## Title & Overview

- Project title: Satellite Metadata Search Agent (STAC Agent)
- Problem statement:
  - Provide natural-language search over satellite imagery metadata (Sentinel-2 STAC) using Google ADK.
  - Users can specify area, time range, and cloud-cover constraints in free-form text.
- High-level summary:
  - Resolve AOI (Area of Interest) from place names using a predefined AOI catalog.
  - Interpret time range and cloud-cover constraints from text.
  - Call a STAC search tool against Sentinel-2 metadata.
  - Return results in a human-readable table.

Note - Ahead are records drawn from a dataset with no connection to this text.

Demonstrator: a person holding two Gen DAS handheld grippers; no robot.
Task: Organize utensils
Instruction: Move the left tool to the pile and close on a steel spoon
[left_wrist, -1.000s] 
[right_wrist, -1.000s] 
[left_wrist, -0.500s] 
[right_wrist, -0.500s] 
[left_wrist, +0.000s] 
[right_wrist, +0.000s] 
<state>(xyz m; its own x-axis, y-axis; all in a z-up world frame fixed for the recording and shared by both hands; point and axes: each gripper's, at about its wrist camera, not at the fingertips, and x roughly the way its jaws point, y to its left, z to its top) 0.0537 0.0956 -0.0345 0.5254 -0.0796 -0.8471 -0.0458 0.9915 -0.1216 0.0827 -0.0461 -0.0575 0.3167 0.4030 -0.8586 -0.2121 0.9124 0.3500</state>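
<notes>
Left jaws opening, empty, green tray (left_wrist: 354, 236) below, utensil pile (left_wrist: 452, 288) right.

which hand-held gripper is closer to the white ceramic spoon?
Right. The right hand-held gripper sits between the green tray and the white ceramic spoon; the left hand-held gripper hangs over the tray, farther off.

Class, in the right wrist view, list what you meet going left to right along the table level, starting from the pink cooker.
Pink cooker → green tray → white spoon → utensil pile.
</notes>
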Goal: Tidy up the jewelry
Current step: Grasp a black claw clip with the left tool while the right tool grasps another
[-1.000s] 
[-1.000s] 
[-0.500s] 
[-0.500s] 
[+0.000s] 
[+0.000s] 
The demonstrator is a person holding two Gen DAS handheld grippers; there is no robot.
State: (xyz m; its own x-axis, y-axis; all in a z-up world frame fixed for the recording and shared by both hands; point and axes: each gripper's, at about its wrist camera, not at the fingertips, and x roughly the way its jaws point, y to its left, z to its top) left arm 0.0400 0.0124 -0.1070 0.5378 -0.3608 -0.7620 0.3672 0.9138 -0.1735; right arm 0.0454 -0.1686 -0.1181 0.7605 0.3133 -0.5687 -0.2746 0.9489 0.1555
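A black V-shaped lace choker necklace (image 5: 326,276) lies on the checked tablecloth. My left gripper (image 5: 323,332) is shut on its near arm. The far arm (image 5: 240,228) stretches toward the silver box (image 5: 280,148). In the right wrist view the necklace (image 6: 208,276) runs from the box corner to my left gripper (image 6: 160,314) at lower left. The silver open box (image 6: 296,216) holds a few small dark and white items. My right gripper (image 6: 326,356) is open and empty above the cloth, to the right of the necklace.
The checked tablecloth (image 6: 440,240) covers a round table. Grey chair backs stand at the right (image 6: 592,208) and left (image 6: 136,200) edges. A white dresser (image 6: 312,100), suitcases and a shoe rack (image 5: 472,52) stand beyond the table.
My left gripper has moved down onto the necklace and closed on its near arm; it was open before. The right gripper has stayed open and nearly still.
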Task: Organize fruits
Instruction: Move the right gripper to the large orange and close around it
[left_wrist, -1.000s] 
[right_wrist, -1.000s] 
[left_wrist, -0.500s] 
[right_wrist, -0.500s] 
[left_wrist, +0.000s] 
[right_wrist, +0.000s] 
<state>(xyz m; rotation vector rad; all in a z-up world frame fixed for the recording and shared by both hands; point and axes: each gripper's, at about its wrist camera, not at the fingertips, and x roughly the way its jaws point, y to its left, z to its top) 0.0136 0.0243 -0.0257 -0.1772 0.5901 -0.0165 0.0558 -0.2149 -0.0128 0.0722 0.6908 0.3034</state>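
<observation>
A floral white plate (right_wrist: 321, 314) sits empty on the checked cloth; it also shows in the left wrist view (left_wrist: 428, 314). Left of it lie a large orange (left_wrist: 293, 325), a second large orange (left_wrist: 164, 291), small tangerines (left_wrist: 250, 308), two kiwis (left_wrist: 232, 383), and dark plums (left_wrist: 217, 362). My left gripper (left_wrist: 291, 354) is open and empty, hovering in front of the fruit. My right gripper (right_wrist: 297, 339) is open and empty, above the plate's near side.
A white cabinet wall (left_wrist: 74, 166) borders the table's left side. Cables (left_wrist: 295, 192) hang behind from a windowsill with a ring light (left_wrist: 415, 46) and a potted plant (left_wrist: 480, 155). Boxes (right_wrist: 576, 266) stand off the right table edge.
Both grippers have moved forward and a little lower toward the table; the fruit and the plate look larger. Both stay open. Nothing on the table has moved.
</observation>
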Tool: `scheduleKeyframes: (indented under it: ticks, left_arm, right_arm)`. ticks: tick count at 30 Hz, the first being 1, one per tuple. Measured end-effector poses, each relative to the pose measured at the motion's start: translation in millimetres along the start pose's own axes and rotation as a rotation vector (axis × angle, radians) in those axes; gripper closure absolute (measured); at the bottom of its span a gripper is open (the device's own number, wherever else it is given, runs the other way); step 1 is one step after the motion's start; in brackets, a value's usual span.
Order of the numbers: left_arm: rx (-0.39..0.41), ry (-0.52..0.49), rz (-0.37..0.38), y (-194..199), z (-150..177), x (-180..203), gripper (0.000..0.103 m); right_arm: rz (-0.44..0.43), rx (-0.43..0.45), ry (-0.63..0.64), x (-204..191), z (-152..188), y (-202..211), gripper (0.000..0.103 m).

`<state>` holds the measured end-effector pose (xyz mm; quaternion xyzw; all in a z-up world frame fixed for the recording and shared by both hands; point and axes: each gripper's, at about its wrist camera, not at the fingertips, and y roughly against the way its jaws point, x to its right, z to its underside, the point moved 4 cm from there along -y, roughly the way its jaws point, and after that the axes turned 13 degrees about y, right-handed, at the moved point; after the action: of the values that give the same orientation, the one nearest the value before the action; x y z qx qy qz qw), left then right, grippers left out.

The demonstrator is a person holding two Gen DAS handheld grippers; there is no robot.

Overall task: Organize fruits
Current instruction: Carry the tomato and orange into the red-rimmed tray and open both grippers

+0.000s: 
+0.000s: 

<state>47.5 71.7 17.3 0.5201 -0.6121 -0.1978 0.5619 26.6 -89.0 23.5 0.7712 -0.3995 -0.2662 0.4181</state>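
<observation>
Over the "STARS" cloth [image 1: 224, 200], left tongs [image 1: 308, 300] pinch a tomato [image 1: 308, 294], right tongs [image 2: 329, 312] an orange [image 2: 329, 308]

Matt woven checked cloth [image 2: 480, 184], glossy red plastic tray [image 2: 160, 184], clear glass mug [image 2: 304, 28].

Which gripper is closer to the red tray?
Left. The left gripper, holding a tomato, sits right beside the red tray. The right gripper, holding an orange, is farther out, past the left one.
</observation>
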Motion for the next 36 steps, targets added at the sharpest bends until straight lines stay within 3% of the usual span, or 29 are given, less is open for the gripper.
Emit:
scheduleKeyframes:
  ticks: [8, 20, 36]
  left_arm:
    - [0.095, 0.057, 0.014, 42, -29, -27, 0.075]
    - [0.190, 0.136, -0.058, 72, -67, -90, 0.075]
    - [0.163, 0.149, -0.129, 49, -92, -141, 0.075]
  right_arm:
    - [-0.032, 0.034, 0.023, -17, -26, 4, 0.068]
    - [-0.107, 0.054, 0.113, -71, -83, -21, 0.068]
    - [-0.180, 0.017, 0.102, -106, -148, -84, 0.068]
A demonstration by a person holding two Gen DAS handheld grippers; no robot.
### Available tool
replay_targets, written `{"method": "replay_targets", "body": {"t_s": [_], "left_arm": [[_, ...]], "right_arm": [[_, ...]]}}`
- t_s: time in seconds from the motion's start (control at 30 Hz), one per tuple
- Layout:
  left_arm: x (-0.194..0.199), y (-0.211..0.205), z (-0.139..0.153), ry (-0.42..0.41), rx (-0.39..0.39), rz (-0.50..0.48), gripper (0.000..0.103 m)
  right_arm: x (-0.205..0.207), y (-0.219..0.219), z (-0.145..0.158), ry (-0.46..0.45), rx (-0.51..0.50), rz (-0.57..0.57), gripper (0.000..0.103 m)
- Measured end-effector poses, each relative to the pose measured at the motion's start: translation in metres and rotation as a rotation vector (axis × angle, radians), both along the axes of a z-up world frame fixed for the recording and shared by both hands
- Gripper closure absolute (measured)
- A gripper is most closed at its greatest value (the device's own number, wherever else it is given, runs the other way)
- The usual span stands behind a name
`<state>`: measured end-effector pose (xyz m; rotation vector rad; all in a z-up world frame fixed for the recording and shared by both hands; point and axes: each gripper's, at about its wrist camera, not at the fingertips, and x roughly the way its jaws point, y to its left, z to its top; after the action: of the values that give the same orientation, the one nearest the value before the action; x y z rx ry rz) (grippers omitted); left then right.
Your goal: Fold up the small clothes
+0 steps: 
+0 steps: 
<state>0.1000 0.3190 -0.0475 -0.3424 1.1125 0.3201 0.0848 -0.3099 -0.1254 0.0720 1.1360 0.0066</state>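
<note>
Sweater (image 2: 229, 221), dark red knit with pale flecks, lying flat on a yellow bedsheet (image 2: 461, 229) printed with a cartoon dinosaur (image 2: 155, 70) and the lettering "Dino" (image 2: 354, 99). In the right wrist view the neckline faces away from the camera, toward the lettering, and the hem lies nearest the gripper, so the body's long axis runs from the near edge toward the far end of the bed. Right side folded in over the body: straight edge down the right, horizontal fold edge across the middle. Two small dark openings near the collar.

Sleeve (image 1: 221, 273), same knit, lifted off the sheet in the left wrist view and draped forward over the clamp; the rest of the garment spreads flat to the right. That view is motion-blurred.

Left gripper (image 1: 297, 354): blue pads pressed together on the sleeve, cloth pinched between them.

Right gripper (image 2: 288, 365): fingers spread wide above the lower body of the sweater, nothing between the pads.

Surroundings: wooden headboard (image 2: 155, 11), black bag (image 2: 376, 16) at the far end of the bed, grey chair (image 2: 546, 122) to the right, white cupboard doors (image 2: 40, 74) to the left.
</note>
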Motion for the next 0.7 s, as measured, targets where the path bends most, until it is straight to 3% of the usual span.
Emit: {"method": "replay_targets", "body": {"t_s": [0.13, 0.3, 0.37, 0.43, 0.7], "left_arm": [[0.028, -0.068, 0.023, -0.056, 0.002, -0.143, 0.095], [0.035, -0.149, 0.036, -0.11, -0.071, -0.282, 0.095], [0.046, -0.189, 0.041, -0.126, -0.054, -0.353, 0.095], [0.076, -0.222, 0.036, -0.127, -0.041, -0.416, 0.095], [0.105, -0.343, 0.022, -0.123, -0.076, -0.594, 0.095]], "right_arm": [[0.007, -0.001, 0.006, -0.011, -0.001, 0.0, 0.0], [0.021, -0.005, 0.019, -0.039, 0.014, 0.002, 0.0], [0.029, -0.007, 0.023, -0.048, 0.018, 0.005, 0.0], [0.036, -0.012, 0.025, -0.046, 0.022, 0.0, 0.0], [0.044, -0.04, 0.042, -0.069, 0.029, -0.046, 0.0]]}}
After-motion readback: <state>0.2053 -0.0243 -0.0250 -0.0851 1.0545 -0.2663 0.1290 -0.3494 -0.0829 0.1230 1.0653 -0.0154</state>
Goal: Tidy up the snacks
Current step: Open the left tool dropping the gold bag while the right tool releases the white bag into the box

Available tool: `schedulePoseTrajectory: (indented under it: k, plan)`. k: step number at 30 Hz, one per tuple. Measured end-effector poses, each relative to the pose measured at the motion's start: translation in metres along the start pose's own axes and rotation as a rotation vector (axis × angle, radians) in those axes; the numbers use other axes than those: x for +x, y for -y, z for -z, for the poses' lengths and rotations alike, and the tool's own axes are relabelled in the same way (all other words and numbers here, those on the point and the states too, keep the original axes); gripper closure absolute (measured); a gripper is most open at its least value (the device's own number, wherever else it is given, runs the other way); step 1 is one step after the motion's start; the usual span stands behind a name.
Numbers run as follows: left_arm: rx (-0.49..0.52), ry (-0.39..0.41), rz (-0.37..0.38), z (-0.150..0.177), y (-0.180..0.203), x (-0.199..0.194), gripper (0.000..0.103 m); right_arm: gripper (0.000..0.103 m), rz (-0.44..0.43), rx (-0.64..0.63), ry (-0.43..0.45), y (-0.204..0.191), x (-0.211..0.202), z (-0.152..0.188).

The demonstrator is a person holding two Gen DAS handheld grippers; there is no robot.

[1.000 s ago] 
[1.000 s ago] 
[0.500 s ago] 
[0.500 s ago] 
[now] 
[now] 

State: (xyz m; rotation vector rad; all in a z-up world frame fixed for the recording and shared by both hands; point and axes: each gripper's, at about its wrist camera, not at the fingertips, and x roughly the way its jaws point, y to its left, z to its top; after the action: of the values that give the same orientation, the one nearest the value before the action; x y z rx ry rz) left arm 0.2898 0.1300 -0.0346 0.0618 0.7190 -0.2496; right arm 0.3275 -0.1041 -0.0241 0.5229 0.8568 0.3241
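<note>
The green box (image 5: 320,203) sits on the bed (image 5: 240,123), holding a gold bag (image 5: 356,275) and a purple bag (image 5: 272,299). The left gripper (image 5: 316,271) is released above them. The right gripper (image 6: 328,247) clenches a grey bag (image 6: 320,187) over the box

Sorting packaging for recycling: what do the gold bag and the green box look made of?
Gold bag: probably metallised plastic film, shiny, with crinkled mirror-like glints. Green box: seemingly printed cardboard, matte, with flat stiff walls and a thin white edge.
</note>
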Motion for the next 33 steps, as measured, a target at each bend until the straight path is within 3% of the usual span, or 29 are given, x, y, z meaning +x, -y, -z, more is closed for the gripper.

## Background & Objectives

- Competition: Agents Intensive Capstone Project (Kaggle).
- Goal of the capstone:
  - Build an agent that solves a real-world problem or improves everyday productivity.
- This agent:
  - Focuses on Earth observation (EO) data accessibility.
  - Targets analysts and developers who want to quickly explore Sentinel-2 imagery without writing STAC queries.
- Objectives of this Notebook:
  - Describe the system design and agent architecture.
  - Demonstrate core behaviors (normal search and clarification).
  - Summarize evaluation and limitations.


In [None]:
## System Design & Architecture
- Modules: agent/stac_agent_adk.py (root agent), agent/prompts.py (instructions), aoi/aoi_catalog.py (AOI resolver), tools/stac_search.py (STAC API), scripts/run_eval.py (eval runner).
- Flow: user → resolve AOI → build search params → call Element84 Earth Search v1 → format table.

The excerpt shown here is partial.